_REQUIREMENT:_
Restate the listing below word for word, omitting any images.

★ ★ ★

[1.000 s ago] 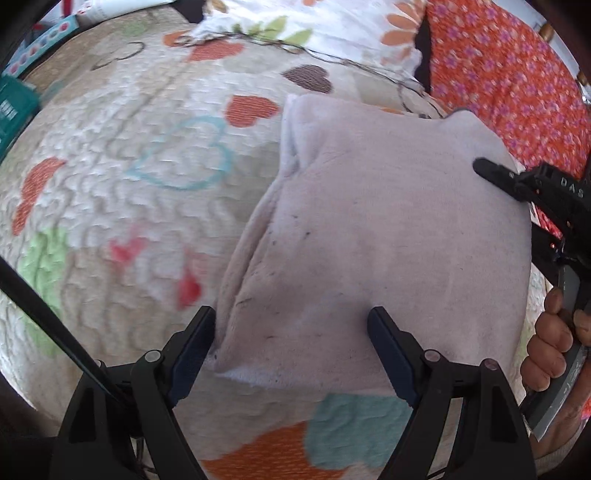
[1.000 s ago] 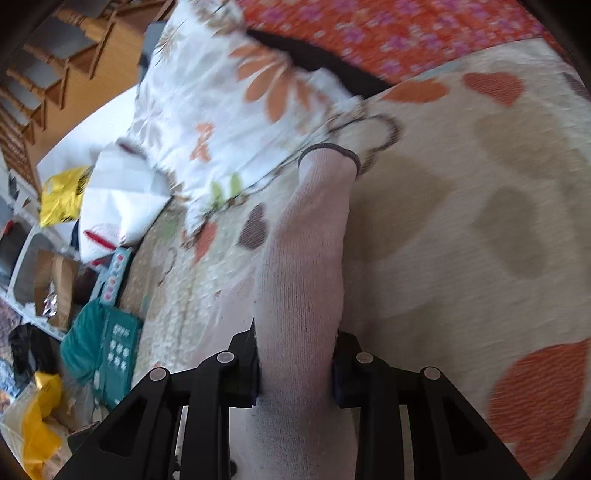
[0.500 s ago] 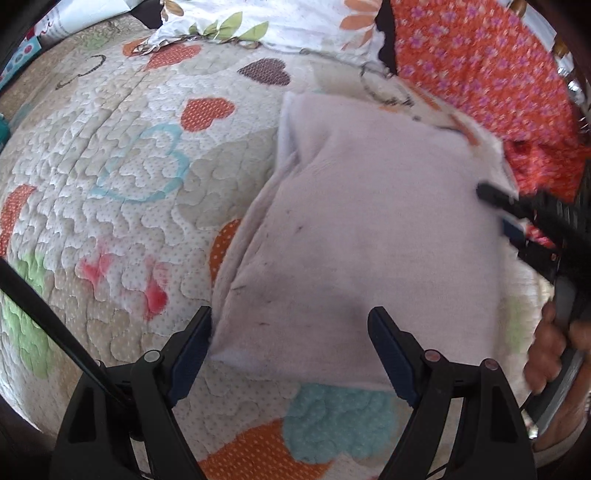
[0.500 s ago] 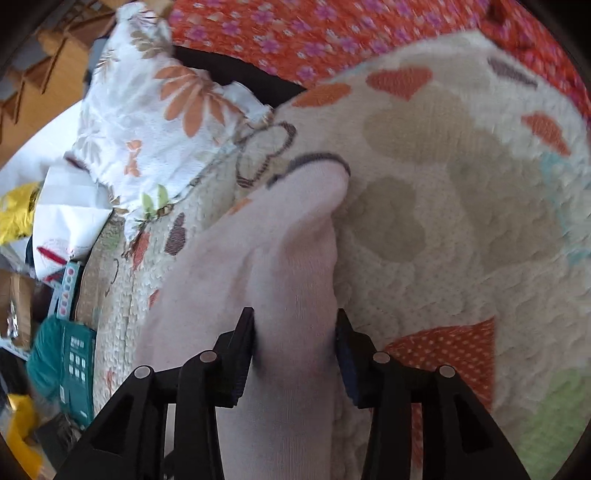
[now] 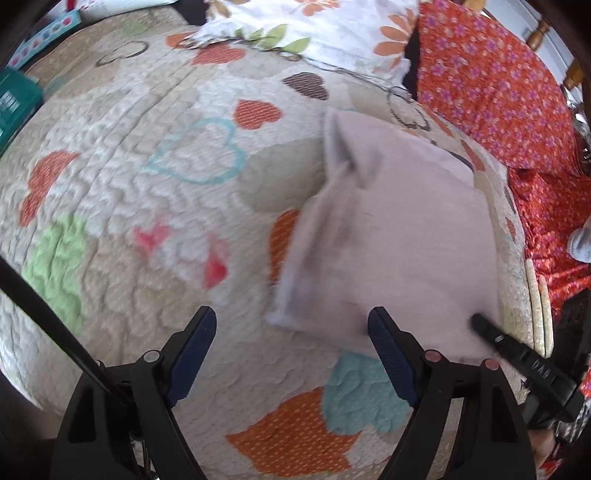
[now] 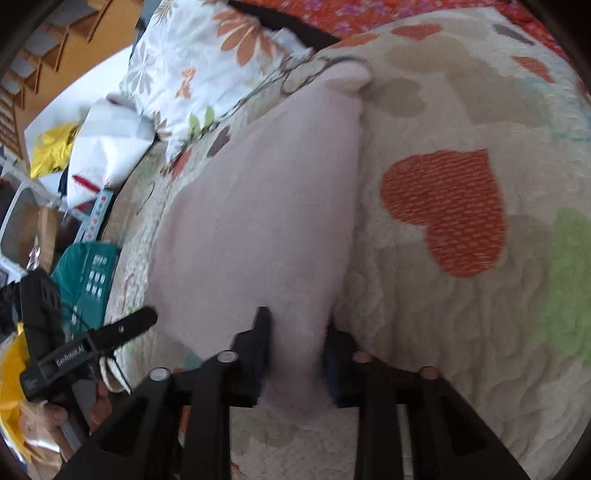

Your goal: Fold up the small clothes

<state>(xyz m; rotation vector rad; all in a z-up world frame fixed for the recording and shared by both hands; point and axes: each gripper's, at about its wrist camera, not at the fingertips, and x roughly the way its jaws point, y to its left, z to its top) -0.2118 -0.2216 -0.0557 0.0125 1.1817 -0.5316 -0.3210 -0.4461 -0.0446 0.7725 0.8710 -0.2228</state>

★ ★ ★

_EXERCISE RESULT:_
[1.000 s ago] 
[1.000 s ago] 
[0.500 s ago] 
[0.500 s ago] 
[now] 
[now] 

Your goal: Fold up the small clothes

<state>(xyz m; rotation vector rad; all in a z-up world frame fixed for the recording and shared by both hands; point and axes: each gripper's, at about its wrist camera, not at the fingertips, and x roughly the way its jaws point, y to its left, z to its top) -0.2118 -0.2216 -0.0557 0.0125 1.1817 -0.5316 -0.3210 -0.4461 -0.0446 0.7725 0.8710 -0.2228</state>

That completes the answer to this exercise.